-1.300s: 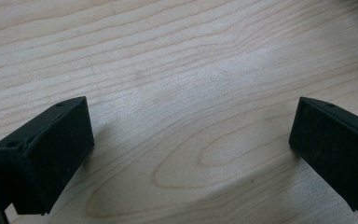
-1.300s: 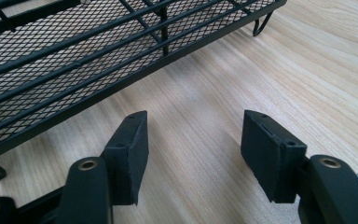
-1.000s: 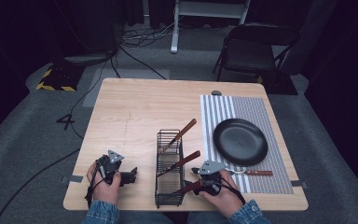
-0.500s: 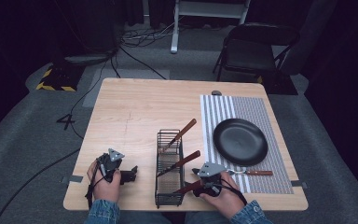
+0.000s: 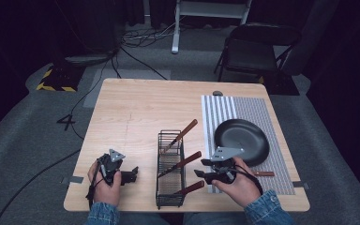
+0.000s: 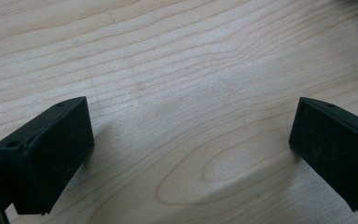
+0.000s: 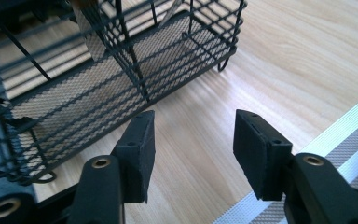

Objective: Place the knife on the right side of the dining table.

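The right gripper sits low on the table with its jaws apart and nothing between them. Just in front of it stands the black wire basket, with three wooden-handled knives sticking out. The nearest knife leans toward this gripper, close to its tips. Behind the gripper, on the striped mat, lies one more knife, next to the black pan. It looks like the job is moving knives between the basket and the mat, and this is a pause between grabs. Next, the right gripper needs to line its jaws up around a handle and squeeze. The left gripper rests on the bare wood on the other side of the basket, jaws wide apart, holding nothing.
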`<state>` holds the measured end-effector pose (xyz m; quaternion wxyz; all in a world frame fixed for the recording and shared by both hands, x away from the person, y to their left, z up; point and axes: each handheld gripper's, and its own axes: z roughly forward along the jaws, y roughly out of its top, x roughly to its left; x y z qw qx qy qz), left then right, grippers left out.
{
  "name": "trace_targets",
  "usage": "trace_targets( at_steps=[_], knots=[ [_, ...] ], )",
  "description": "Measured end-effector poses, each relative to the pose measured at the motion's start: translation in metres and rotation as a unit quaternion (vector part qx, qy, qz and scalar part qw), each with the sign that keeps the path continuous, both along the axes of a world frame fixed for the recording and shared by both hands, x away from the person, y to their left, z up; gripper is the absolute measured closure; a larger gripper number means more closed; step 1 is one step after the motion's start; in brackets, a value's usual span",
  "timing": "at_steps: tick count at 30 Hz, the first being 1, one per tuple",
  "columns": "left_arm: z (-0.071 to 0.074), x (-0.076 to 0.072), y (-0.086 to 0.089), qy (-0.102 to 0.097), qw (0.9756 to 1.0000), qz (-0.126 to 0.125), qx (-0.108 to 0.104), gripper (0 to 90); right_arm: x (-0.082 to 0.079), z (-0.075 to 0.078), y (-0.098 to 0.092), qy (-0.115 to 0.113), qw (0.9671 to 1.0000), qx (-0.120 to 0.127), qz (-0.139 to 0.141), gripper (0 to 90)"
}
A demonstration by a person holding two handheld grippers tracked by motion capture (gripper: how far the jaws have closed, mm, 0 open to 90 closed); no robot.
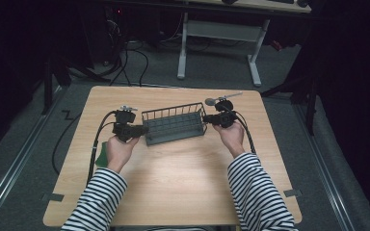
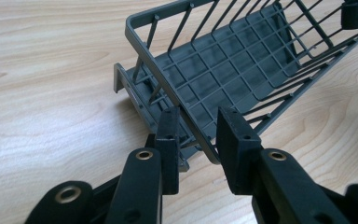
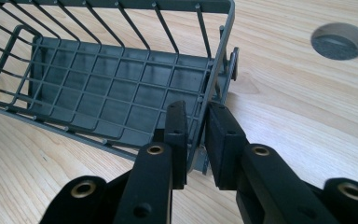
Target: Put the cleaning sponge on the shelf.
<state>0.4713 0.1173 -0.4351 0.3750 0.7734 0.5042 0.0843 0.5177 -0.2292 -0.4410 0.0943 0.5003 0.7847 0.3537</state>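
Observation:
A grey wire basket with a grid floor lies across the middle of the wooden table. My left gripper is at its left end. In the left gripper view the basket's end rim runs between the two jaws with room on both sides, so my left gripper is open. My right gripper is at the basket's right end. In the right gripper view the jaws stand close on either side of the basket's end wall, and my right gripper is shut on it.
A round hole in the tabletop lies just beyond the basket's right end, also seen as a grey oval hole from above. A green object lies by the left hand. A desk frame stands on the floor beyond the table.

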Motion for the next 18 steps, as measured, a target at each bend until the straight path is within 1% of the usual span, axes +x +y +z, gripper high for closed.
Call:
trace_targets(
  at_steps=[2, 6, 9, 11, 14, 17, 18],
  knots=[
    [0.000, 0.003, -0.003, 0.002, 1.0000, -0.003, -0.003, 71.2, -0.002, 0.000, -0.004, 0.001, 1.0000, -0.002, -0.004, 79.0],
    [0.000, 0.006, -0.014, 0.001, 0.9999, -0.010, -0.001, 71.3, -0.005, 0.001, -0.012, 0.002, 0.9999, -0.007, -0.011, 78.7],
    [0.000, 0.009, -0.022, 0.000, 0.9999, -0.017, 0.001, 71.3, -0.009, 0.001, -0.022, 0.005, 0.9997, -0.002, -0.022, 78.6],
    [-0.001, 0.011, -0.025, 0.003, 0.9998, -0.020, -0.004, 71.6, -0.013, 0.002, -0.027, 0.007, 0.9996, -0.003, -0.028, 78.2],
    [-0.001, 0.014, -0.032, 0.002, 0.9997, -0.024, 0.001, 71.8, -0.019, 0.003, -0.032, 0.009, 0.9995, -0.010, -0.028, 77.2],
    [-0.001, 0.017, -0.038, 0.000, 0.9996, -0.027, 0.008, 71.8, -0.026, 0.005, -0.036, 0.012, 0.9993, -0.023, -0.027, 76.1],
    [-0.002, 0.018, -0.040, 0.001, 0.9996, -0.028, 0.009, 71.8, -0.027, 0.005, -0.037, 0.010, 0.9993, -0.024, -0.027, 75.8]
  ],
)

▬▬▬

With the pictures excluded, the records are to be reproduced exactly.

### SOLUTION FOR THIS PROBLEM
-1.300s: 
-1.300s: 
-1.000s: 
-0.500s: 
+0.000s: 
+0.000s: 
+0.000s: 

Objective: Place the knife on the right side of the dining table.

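The right gripper sits low on the table with its jaws apart and nothing between them. Just in front of it stands the black wire basket, with three wooden-handled knives sticking out. The nearest knife leans toward this gripper, close to its tips. Behind the gripper, on the striped mat, lies one more knife, next to the black pan. It looks like the job is moving knives between the basket and the mat, and this is a pause between grabs. Next, the right gripper needs to line its jaws up around a handle and squeeze. The left gripper rests on the bare wood on the other side of the basket, jaws wide apart, holding nothing.
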`<state>` holds the measured end-effector pose (xyz m; quaternion wxyz; all in a world frame fixed for the recording and shared by both hands, x away from the person, y to their left, z up; point and axes: each handheld gripper's, and its own axes: z roughly forward along the jaws, y roughly out of its top, x roughly to its left; x y z qw qx qy qz), left then right, grippers left out.
{
  "name": "trace_targets",
  "usage": "trace_targets( at_steps=[_], knots=[ [_, ...] ], )",
  "description": "Measured end-effector poses, each relative to the pose measured at the motion's start: translation in metres and rotation as a unit quaternion (vector part qx, qy, qz and scalar part qw), each with the sign that keeps the path continuous, both along the axes of a world frame fixed for the recording and shared by both hands, x away from the person, y to their left, z up; gripper is the absolute measured closure; a larger gripper number means more closed; step 1 is one step after the motion's start; in brackets, a value's usual span",
  "timing": "at_steps: tick count at 30 Hz, the first being 1, one per tuple",
  "columns": "left_arm: z (-0.071 to 0.074), x (-0.076 to 0.072), y (-0.086 to 0.089), qy (-0.102 to 0.097), qw (0.9756 to 1.0000), qz (-0.126 to 0.125), qx (-0.108 to 0.104), gripper (0 to 90); right_arm: x (-0.082 to 0.079), z (-0.075 to 0.078), y (-0.098 to 0.092), qy (-0.115 to 0.113), qw (0.9671 to 1.0000), qx (-0.120 to 0.127), qz (-0.139 to 0.141), gripper (0 to 90)"
}
A demonstration by a person holding two handheld grippers tracked by motion capture (gripper: how far the jaws have closed, mm, 0 open to 90 closed); no robot.
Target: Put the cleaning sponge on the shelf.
<state>0.4713 0.1173 -0.4351 0.3750 0.7734 0.5042 0.0843 0.5177 -0.2292 -0.4410 0.0943 0.5003 0.7847 0.3537</state>
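Observation:
A grey wire basket with a grid floor lies across the middle of the wooden table. My left gripper is at its left end. In the left gripper view the basket's end rim runs between the two jaws with room on both sides, so my left gripper is open. My right gripper is at the basket's right end. In the right gripper view the jaws stand close on either side of the basket's end wall, and my right gripper is shut on it.
A round hole in the tabletop lies just beyond the basket's right end, also seen as a grey oval hole from above. A green object lies by the left hand. A desk frame stands on the floor beyond the table.
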
Motion for the next 18 steps, as measured, a target at each bend until the straight path is within 1% of the usual span, axes +x +y +z, gripper high for closed.
Call:
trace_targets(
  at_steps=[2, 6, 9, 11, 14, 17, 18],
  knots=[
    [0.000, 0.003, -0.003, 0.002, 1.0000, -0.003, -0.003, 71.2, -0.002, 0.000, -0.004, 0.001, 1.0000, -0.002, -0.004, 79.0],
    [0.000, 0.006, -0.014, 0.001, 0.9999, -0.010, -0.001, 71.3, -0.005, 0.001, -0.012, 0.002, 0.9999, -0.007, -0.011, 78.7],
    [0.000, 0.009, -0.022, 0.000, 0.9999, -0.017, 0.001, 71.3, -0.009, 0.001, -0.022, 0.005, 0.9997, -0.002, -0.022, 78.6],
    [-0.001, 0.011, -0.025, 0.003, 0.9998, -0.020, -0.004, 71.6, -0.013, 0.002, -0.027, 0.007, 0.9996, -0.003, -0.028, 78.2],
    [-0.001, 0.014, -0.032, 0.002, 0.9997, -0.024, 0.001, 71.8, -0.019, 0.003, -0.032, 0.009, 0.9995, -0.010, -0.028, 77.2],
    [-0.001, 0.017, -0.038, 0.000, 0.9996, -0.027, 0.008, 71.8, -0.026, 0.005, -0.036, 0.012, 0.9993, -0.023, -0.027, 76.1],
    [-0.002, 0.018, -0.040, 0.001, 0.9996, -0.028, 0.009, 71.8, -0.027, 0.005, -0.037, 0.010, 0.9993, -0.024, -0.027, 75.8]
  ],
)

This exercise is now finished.